» What you need to do: Match the word "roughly". Return each line of the data below where it appears.

» Collected data:
= = = = =

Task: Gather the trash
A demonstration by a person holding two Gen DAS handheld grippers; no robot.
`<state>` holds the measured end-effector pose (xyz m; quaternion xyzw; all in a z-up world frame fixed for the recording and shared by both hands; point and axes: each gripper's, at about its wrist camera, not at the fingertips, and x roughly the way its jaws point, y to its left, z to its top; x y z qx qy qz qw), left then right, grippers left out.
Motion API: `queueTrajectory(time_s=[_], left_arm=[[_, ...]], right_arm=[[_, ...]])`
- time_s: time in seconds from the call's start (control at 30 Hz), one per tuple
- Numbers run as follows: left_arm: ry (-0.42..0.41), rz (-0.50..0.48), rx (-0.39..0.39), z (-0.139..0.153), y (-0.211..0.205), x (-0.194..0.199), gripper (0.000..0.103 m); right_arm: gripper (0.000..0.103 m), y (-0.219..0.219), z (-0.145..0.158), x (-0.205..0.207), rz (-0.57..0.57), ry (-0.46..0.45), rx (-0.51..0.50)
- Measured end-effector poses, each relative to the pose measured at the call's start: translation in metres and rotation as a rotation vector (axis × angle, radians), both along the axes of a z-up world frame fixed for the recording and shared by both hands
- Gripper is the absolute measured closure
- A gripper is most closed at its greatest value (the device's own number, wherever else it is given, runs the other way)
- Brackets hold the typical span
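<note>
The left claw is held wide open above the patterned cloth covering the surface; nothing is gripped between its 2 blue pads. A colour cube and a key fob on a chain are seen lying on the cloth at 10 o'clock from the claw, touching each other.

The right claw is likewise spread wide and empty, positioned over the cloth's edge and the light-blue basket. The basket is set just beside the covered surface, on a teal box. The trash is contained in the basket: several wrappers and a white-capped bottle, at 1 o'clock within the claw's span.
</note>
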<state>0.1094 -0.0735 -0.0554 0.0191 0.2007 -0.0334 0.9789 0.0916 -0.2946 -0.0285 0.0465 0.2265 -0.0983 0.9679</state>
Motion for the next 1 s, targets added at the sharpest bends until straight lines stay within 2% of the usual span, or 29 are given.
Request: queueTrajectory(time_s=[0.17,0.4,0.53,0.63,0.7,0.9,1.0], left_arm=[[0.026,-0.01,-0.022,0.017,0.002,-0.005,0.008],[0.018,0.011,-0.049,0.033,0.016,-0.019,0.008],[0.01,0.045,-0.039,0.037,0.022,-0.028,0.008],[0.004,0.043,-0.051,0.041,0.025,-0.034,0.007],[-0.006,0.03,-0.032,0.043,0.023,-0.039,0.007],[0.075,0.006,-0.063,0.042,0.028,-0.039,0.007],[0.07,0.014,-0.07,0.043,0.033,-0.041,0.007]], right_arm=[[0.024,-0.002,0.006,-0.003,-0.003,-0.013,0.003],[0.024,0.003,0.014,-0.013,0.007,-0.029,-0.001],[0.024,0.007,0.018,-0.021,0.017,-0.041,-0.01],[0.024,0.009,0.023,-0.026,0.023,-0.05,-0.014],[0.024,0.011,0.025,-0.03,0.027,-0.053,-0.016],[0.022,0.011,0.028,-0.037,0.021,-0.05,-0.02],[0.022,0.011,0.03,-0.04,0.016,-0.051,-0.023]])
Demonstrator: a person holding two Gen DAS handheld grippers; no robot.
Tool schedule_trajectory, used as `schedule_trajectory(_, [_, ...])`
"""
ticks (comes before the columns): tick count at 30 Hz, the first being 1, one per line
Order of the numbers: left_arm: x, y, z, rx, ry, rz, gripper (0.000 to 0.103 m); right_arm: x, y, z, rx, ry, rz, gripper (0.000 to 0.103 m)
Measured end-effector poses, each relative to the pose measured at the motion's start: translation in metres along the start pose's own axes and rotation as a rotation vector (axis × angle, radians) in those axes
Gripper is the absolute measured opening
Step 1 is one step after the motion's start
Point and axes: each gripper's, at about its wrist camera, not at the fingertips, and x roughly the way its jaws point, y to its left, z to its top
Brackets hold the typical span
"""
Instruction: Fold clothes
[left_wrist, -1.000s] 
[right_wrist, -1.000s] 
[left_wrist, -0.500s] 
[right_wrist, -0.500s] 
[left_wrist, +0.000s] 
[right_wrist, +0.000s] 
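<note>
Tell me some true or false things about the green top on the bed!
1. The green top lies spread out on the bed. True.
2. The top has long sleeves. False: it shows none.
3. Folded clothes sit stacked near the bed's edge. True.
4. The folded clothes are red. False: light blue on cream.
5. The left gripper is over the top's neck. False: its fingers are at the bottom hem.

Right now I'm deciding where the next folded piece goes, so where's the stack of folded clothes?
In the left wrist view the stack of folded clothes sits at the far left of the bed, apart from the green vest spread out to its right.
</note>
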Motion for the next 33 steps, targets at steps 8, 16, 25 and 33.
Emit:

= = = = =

» Response:
`<state>` holds the measured end-effector pose (xyz m; quaternion xyzw; all in a z-up world frame fixed for the recording and shared by both hands; point and axes: each gripper's, at about its wrist camera, not at the fingertips, and x roughly the way its jaws point, y to its left, z to its top; x y z qx qy qz qw), left then right, grippers left out.
Point and axes: each gripper's, at about its wrist camera, not at the fingertips, and x roughly the way its jaws point, y to its left, z to its top

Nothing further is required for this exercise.